In [1]:
# general purpose python
import collections
import datetime
import glob
import importlib
import itertools
import json
import math
import os
import pickle
import random
import re
import shutil
import sys
import time
import warnings

# general purpose data science
import IPython
import ipywidgets as ipw
import matplotlib as mpl
import matplotlib.pyplot as plt
import numpy as np
import pandas as pd
import plotly
import plotly.express as px
import plotly.graph_objects as go
from plotly.offline import download_plotlyjs
import pylab
import scipy
import seaborn as sns
import sklearn
from sklearn import *
import statsmodels as sm

# computer vision
import cv2
import imageio
import PIL
from PIL import *

# deep learning
import torch
import torch.nn as nn
import torch.nn.functional as F
import torch.optim as optim
import torchvision

# geospatial
import rasterio as rio
import rasterio.features

warnings.filterwarnings('ignore')

np.random.seed(1337)

mpl.rcParams['figure.dpi'] = 400

IPython.core.display.display(IPython.core.display.HTML("<style>.container { width:100% !important; }</style>"))

pd.options.display.max_colwidth = 32
pd.options.display.float_format = '{:,.6f}'.format
pd.options.display.expand_frame_repr = False

%matplotlib inline

sns.set(font_scale=1.3)
sns.set_style('whitegrid')
sns.set_palette(sns.color_palette('muted'))

plotly.offline.init_notebook_mode(connected=True)
plotly.io.templates.default = 'plotly_white'

In [2]:
data_dir = '../../data/movielens/'

## Load the data

In [3]:
movies = pd.read_csv(f'{data_dir}/movies_clean.csv')
ratings = pd.read_csv(f'{data_dir}/ratings_train.csv')
my_ratings = pd.read_csv(f'{data_dir}/movielens-ratings.csv') # https://movielens.org/profile/settings/import-export

## Parameters

In [4]:
min_user_ratings = 20
min_movie_ratings = 30

min_overlap = 20

prop_top_ratings_used = 0.3

n_similar_movies = 15

## Some data processing

In [5]:
# normalize ratings
ratings.rating = ratings.groupby('user_id').transform(lambda g: g - g.mean()).rating

In [6]:
# filter out users and movies with too few ratings
user_rating_counts = ratings.groupby('user_id').movie_id.count()
user_ids = user_rating_counts[user_rating_counts > min_user_ratings].index.tolist()
ratings = ratings[ratings.user_id.isin(user_ids)]

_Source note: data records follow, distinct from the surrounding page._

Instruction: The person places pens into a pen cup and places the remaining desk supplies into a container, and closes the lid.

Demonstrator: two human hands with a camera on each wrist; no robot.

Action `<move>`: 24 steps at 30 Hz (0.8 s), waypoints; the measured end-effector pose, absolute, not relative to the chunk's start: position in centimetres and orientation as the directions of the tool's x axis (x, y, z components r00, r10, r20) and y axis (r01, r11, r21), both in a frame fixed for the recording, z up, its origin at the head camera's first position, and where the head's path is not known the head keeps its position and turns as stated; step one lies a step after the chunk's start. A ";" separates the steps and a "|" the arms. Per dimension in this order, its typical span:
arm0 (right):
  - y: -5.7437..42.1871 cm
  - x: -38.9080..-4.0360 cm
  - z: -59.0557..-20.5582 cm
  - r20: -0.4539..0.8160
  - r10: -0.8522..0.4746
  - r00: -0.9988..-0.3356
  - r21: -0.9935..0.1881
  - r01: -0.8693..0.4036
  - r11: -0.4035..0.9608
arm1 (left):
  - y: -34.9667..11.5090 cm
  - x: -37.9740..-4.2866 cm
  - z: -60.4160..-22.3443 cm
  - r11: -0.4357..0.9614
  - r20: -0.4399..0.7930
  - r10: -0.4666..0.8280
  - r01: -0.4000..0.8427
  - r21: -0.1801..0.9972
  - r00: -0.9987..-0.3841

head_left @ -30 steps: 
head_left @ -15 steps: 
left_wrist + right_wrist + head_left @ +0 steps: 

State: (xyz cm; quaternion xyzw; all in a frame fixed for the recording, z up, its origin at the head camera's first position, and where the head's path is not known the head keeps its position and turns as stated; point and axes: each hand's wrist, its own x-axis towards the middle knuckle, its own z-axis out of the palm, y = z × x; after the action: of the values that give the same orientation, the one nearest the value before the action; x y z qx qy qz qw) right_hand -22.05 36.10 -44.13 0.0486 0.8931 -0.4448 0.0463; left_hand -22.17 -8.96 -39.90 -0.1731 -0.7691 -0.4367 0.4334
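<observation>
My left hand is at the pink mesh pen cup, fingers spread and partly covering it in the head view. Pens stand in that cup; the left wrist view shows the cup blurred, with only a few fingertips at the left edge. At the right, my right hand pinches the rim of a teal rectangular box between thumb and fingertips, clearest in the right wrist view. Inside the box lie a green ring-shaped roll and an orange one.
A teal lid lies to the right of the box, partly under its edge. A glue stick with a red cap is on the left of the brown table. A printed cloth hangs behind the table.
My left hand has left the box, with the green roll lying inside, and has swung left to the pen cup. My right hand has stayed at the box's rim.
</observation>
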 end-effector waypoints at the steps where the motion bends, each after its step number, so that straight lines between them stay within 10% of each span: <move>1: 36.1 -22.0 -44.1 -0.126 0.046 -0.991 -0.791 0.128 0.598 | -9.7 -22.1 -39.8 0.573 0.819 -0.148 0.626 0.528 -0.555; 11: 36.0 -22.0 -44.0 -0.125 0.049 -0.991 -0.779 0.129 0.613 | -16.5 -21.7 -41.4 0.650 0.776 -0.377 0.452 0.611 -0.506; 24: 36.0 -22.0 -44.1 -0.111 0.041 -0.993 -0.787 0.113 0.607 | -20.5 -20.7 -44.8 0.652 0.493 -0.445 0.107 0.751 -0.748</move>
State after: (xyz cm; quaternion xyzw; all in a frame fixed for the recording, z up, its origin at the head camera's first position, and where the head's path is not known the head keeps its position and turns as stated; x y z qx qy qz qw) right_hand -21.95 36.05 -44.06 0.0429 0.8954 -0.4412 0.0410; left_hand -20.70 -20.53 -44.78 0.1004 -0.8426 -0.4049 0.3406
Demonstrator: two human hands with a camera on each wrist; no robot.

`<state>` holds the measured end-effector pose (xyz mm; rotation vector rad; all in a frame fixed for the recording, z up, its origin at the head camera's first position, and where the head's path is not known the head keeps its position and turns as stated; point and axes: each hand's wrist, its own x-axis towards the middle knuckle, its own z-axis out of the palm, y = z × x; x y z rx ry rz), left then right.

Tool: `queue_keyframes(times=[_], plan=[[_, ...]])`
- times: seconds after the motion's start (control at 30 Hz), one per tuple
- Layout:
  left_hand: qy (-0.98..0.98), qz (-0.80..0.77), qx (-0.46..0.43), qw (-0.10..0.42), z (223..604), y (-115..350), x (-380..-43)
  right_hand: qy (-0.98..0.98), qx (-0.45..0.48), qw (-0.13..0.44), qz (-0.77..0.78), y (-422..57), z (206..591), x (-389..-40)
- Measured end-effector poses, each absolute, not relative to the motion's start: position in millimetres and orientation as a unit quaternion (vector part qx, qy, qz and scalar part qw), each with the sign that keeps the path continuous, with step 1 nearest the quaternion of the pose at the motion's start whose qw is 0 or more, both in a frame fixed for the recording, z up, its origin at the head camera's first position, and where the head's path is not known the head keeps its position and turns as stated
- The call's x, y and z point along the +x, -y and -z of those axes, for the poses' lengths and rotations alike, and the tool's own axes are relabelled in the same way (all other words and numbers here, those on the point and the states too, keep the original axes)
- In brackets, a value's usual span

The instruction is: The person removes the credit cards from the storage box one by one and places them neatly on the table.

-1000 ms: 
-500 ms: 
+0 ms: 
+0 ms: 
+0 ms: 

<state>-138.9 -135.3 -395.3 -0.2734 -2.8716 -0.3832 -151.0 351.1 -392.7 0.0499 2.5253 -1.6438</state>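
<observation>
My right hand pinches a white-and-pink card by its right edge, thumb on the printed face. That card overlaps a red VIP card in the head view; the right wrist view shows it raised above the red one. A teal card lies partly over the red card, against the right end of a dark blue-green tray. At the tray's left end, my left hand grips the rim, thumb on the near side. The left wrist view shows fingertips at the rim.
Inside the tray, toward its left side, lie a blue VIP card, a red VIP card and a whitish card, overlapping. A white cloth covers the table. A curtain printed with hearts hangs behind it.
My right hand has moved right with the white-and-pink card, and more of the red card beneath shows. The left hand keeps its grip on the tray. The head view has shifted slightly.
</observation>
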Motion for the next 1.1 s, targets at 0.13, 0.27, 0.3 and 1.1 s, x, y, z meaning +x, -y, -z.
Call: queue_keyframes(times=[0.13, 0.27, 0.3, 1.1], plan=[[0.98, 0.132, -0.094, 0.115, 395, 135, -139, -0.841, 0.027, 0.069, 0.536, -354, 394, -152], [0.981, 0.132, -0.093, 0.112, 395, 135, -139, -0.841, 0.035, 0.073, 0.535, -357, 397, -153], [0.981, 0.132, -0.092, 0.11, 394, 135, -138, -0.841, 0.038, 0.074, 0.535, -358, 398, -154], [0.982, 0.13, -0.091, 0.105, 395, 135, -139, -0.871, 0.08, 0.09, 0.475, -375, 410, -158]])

movie_rating_counts = ratings.groupby('movie_id').user_id.count()
movie_ids = movie_rating_counts[movie_rating_counts > min_movie_ratings].index.tolist()
ratings = ratings[ratings.movie_id.isin(movie_ids)].copy()

user_ids = ratings.user_id.unique()
print('number of users selected:', len(user_ids))

movie_ids = ratings.movie_id.unique()
print('number of movies selected:', len(movie_ids))

movies = movies[movies.movie_id.isin(movie_ids)].copy()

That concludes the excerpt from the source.